Transcribe the data exactly, stopping after the "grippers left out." line.

[Recorded information]

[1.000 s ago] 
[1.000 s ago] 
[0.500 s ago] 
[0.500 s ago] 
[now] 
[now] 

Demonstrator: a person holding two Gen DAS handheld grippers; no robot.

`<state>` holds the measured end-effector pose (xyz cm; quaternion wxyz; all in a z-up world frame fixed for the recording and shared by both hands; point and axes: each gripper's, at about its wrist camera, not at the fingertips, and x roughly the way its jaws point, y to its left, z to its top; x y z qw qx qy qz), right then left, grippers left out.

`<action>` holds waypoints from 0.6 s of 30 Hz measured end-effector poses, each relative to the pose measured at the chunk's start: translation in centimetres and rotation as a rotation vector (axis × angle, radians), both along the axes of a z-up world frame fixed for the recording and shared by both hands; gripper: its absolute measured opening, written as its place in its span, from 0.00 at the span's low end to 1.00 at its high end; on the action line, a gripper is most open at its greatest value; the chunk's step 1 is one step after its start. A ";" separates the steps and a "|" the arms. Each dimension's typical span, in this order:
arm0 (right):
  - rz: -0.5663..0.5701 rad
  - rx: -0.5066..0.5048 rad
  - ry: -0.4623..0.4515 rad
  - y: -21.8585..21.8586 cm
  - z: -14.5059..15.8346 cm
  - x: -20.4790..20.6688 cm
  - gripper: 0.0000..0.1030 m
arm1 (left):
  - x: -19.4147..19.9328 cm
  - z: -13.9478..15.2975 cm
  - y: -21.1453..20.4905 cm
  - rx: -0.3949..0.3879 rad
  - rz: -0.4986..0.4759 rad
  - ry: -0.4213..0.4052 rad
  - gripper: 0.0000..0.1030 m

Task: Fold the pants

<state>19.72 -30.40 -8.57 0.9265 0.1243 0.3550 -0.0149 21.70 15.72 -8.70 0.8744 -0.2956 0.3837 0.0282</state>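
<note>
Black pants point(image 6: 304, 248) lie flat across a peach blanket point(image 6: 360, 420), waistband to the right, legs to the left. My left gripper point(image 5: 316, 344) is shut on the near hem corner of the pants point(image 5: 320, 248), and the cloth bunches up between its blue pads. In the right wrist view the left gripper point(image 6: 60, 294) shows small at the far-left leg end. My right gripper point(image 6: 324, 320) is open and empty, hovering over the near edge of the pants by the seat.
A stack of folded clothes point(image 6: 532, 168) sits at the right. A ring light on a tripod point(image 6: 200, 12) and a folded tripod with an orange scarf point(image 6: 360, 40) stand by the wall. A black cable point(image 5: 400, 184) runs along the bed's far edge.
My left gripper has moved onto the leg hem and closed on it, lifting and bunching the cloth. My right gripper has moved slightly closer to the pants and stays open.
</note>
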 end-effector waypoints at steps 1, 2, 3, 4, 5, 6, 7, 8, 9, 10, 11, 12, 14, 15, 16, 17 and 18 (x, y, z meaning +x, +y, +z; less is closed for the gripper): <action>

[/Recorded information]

__Result of this task__
[1.000 s ago] 
[1.000 s ago] 
[0.500 s ago] 
[0.500 s ago] 
[now] 
[now] 

Demonstrator: a person holding two Gen DAS handheld grippers; no robot.

`<state>` holds the measured end-effector pose (xyz cm; quaternion wxyz; all in a z-up world frame fixed for the recording and shared by both hands; point and axes: each gripper's, at about its wrist camera, not at the fingertips, and x roughly the way its jaws point, y to its left, z to its top; x y z qw qx qy qz), right then left, grippers left out.

The exercise requires nothing further.